Takao Y, Mikawa K, Nishina K, Maekawa N, Obara H
Department of Anaesthesiology, Kobe University School of Medicine, Japan.
Acta Anaesthesiol Scand. 1996 Mar;40(3):318-25. doi: 10.1111/j.1399-6576.1996.tb04439.x.
High concentrations of oxygen acute lung injury. Neutrophils are thought to play a pivotal role in the pathogenesis of this lung injury through the release of oxygen radicals, neutral proteases, and lysosomal enzymes.

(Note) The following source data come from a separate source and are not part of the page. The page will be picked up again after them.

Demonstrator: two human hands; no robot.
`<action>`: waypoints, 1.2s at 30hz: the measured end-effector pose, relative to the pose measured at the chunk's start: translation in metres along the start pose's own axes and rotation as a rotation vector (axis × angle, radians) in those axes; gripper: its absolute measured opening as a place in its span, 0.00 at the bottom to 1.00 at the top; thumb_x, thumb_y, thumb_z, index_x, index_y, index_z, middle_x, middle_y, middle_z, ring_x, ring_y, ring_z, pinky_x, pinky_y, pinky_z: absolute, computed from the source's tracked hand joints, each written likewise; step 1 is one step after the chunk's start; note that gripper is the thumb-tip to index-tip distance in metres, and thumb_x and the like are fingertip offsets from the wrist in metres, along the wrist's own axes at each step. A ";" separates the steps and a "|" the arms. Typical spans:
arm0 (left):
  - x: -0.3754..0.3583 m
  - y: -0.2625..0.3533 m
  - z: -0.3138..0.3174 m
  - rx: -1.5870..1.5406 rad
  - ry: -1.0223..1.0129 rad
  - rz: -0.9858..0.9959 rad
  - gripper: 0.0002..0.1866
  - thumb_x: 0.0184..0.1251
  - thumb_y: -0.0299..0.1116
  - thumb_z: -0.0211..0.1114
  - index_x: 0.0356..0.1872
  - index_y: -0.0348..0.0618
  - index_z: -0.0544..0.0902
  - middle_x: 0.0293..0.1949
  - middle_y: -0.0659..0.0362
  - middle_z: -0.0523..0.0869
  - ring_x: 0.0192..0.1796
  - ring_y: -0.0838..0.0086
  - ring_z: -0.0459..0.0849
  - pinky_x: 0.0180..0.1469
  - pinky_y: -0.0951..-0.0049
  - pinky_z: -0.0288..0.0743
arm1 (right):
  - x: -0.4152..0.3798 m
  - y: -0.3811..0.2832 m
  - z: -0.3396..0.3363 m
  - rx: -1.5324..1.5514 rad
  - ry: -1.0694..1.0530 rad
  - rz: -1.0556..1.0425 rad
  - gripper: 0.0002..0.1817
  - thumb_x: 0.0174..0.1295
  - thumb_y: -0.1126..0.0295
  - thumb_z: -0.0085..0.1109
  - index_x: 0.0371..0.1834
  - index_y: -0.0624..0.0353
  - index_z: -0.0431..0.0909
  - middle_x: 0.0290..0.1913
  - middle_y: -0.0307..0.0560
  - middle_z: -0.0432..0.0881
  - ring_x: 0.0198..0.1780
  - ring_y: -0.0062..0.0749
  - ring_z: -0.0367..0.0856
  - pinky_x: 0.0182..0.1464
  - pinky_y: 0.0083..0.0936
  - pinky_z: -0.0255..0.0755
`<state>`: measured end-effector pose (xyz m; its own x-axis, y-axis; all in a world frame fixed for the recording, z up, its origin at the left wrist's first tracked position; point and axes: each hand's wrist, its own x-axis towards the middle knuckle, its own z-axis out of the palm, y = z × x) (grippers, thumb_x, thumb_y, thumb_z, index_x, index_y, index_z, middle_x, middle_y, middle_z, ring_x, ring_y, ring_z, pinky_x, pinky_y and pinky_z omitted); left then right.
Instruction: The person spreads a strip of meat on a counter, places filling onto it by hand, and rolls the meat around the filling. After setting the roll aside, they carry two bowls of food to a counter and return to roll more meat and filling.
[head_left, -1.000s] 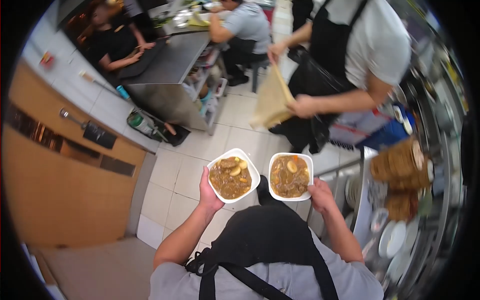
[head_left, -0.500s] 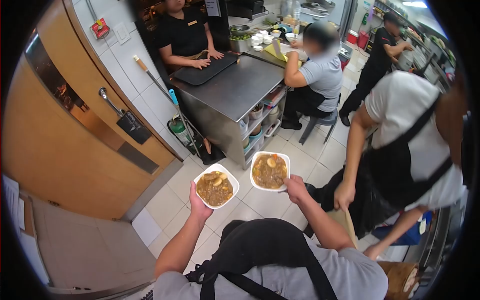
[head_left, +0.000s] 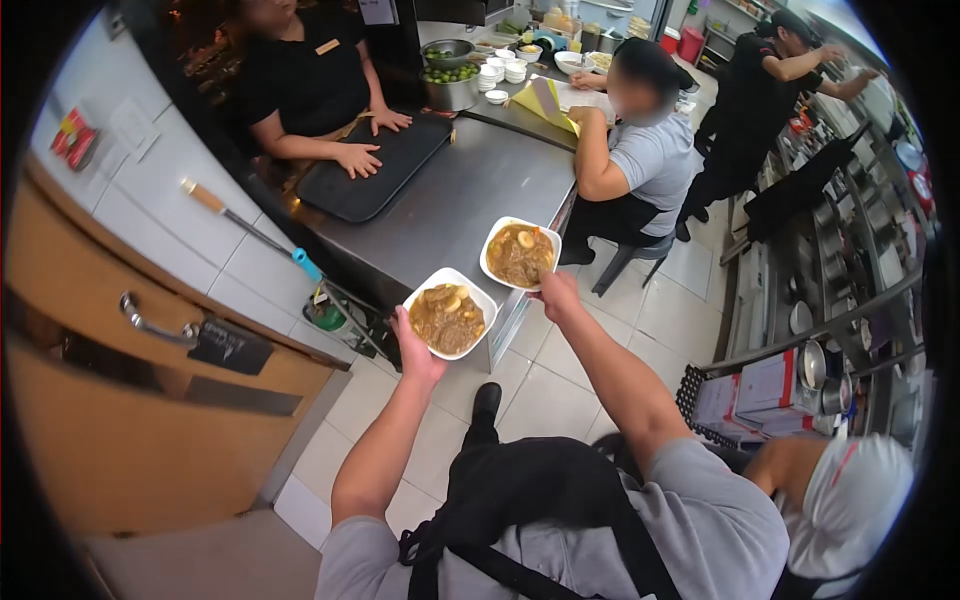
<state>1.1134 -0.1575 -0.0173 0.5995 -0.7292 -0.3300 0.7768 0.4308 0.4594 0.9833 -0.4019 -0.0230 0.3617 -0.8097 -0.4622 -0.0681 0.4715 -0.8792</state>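
My left hand (head_left: 418, 348) grips a white square bowl (head_left: 481, 287) by its left side. Brown stew (head_left: 447, 315) with pale round slices fills it. In my right hand (head_left: 558, 296) is a second white bowl (head_left: 490, 240), held at its lower right rim, with similar stew (head_left: 520, 256) inside. Both bowls are level, close together but apart, near the front edge of the steel table (head_left: 440, 215). A black tray (head_left: 385, 170) lies on that table, with another person's hands (head_left: 372, 142) resting on it.
A seated person (head_left: 640, 150) writes at the table's far right. Stacked white cups (head_left: 505, 68) and a pot of green fruit (head_left: 450, 88) stand at the back. A wooden door (head_left: 100, 400) is on the left, a steel rack (head_left: 820, 240) on the right. Another person (head_left: 850, 510) bends close at lower right.
Both bowls have come forward to the steel table's edge as I stepped nearer. The co-worker on my right has dropped behind, lower in view. The far person has raised their arms.
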 end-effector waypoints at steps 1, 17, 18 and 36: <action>0.013 -0.001 0.011 0.000 -0.044 -0.037 0.36 0.83 0.64 0.41 0.72 0.44 0.69 0.70 0.52 0.78 0.70 0.57 0.78 0.73 0.52 0.73 | 0.017 -0.002 0.006 -0.019 0.034 -0.002 0.16 0.69 0.77 0.51 0.52 0.83 0.73 0.50 0.64 0.82 0.37 0.46 0.88 0.31 0.37 0.86; 0.201 -0.007 0.086 0.523 0.382 -0.100 0.44 0.77 0.64 0.55 0.76 0.35 0.62 0.70 0.46 0.74 0.67 0.61 0.79 0.68 0.65 0.75 | 0.137 -0.027 -0.035 -0.003 0.064 -0.178 0.19 0.74 0.59 0.58 0.58 0.62 0.75 0.44 0.40 0.76 0.43 0.27 0.74 0.47 0.41 0.84; 0.194 0.005 0.089 0.681 0.292 -0.207 0.45 0.75 0.65 0.57 0.76 0.34 0.61 0.69 0.45 0.76 0.67 0.60 0.80 0.69 0.64 0.75 | 0.123 -0.023 -0.054 0.018 0.123 -0.069 0.19 0.74 0.57 0.58 0.57 0.62 0.76 0.44 0.40 0.76 0.43 0.26 0.75 0.47 0.40 0.83; 0.252 0.179 0.189 1.033 0.102 0.195 0.34 0.76 0.40 0.61 0.78 0.45 0.59 0.37 0.59 0.84 0.23 0.80 0.77 0.24 0.76 0.73 | -0.064 0.125 -0.256 -0.867 -0.018 0.372 0.21 0.63 0.68 0.63 0.54 0.71 0.82 0.42 0.60 0.86 0.38 0.48 0.89 0.34 0.42 0.89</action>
<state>1.3669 -0.3643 0.1373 0.7468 -0.6273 -0.2209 0.1531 -0.1611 0.9750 0.7136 -0.3808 -0.1331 0.1915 -0.6503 -0.7352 -0.8474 0.2684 -0.4581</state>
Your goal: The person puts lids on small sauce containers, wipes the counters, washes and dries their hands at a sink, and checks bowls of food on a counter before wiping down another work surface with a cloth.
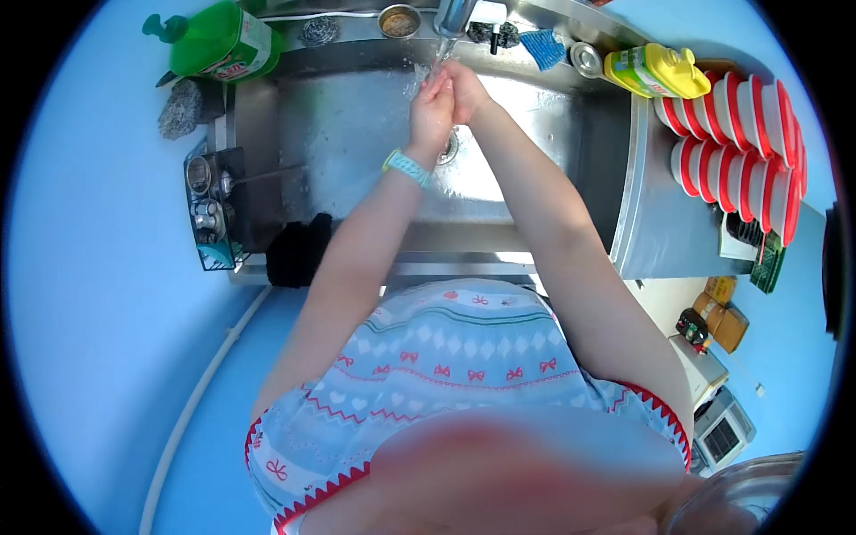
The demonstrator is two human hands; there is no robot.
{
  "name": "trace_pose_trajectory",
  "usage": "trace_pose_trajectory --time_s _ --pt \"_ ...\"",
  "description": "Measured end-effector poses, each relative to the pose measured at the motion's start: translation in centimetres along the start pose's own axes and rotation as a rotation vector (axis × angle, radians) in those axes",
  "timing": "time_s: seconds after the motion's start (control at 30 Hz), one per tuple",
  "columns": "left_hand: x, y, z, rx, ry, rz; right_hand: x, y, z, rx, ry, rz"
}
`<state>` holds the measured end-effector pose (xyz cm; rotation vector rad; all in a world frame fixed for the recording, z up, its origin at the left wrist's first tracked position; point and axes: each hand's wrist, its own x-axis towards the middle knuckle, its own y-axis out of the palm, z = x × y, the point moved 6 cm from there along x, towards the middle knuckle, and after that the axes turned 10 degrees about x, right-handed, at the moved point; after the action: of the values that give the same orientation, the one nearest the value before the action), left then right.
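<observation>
Left hand (432, 109), right hand (466, 94) stretched forward, pressed together beneath tap (456, 16), grip closure unclear

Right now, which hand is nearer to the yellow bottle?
Right. The right hand, under the tap, is left of the yellow bottle, not touching it; the left hand, against the right, is farther left.

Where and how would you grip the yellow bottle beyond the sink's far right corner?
Probably around the yellow bottle's broad, labelled body, the right hand coming from the near, sink side: that flank looks open, while red-and-white bowls crowd its cap end.
</observation>
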<state>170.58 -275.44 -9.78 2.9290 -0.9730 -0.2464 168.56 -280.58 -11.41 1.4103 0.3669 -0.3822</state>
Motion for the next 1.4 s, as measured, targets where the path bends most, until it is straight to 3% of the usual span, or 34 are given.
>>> trace_pose_trajectory --time_s 0.03,0.07,0.1,0.13,0.17,0.2,0.23,0.27,0.3,0.33,0.37,0.4,0.47,0.5,0.57,0.63,0.67,0.7,0.73,0.8,0.87,0.9,0.97,1.03,1.07,1.2,1.23,1.27,1.4 --pt "0.3 -0.1 -0.8 0.286 0.141 0.067 0.3 -1.2 0.9 0.026 -0.211 -0.202" --pt "1.2 -0.5 -0.9 0.280 0.154 0.068 0.0 -1.3 1.9 0.051 -0.426 -0.401" --pt "1.8 -1.0 0.1 0.070 -0.020 0.087 -0.7 -1.2 1.3 -0.001 -0.618 -0.574" --pt "1.8 -1.2 0.8 -0.133 -0.211 0.102 -1.2 -1.8 1.9 -0.875 -0.583 -0.817" --pt "2.8 -2.2 3.5 -0.445 -0.271 0.034 -1.4 0.5 0.2 -0.989 -0.688 -0.765" --pt "3.4 -3.1 4.7 -0.441 -0.279 0.046 -1.8 3.0 -1.4 -1.100 -0.791 -0.711" --pt "3.5 -1.8 4.5 -1.037 -0.333 0.403 -2.0 3.4 -1.0 -1.092 -0.793 -0.721" --pt "2.5 -0.8 0.3 -1.628 -0.366 0.771 -1.8 4.9 -0.6 -1.322 -0.932 -0.609" --pt "1.9 -2.1 1.5 -0.932 -0.396 0.219 -1.7 6.5 -0.6 -1.547 -1.063 -0.481" --pt "0.8 -1.7 -1.6 -0.927 -0.398 0.223 -1.8 8.1 -1.0 -1.769 -1.191 -0.336" --pt "-0.4 -0.9 -3.7 -0.928 -0.546 0.207 -1.6 8.9 -0.2 -1.665 -0.826 -0.220" --pt "-1.2 -0.5 -4.2 -0.923 -0.695 0.193 -1.6 8.8 0.3 -1.659 -0.832 -0.224" --pt "0.1 -1.0 -3.2 -0.921 -0.741 0.197 -0.7 8.3 0.7 -1.996 -0.679 -0.288" --pt "0.9 -1.1 -2.4 -0.929 -0.786 0.196 -1.4 8.0 0.5 -1.993 -0.683 -0.299" --pt "2.4 -0.7 -0.9 -0.945 -0.829 0.207 -4.4 8.0 0.2 -1.826 -0.895 -0.286" --pt "2.5 0.0 0.1 -0.627 -0.847 0.323 -8.6 6.9 1.5 -1.570 -0.891 -0.358" --pt "2.5 0.5 0.4 -0.633 -0.846 0.325 -9.5 4.4 3.0 -1.193 -0.716 -0.485" --pt "2.6 0.7 0.3 -0.485 -0.685 0.319 -10.3 1.4 4.9 -1.042 -0.849 -0.742" --pt "2.7 0.7 0.0 -0.334 -0.527 0.312 -10.0 -1.8 7.6 -1.044 -0.955 -0.831" --pt "2.8 0.0 0.9 -0.255 -0.491 0.402 -9.0 -4.1 10.9 -0.866 -0.999 -0.877" --pt "0.7 -0.8 2.0 0.583 -0.382 0.631 -7.9 -2.8 12.8 -0.897 -0.807 -0.638" --pt "-1.0 -1.7 3.3 0.571 -0.431 0.592 -8.0 -1.7 13.3 -0.894 -0.817 -0.638" --pt "-3.9 -3.0 3.3 0.563 -0.472 0.558 -7.1 0.0 13.4 -0.916 -0.604 -0.650" --pt "-6.1 -5.2 2.7 0.603 -0.680 0.451 -8.0 1.5 13.0 -0.830 -0.725 -0.621" --pt "-7.4 -5.3 2.1 0.611 -0.681 0.458 -9.7 2.5 13.1 -0.750 -0.823 -0.588" --pt "-8.8 -6.8 1.3 0.523 -0.588 0.322 -13.0 3.9 9.9 -0.563 -0.668 -0.568" --pt "-8.8 -6.6 1.1 0.503 -0.576 0.259 -13.4 4.7 9.4 -0.604 -0.665 -0.459" --pt "-8.9 -6.1 1.1 0.502 -0.572 0.269 -13.3 4.7 10.3 -0.769 -0.731 -0.492" --pt "-9.8 -5.1 2.0 0.515 -0.538 0.292 -15.0 5.8 12.6 -0.305 -0.748 -0.383"
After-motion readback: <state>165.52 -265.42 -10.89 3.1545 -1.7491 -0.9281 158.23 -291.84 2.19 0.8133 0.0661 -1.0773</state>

Lidocaine has been shown to inhibit neutrophil function. We examined whether intravenous pretreatment with lidocaine attenuated acute lung injury induced by hyperoxia.
Twenty-seven anaesthetized male rabbits were allocated to receive one of three treatments (n = 9 for each group): ventilation with 100% oxygen for 36 h with and without lidocaine treatment, and ventilation with air for 36 h without lidocaine. In the lidocaine-treated group, a single intravenous lidocaine 2 mg/kg was administered immediately after the initiation of exposure to 100% oxygen; thereafter, the lidocaine was infused at a rate of 2 mg.kg(-1).h(-1) for 36 h until the animals were sacrificed. Haemodynamics, PaO2, and lung mechanics were recorded during the ventilation period. After exposure, the lung mechanics and cell fraction in bronchoalveolar lavage fluid (BALF) were measured and analyzed, as was the concentration of activated complements, and cytokines in BALF. The lung wet-to dry- (W/D) weight ratio and albumin concentrations in BALF were analyzed as an index of pulmonary oedema. We also compared the chemiluminescence of neutrophils isolated from the pulmonary artery, and light microscopic findings, in the three groups.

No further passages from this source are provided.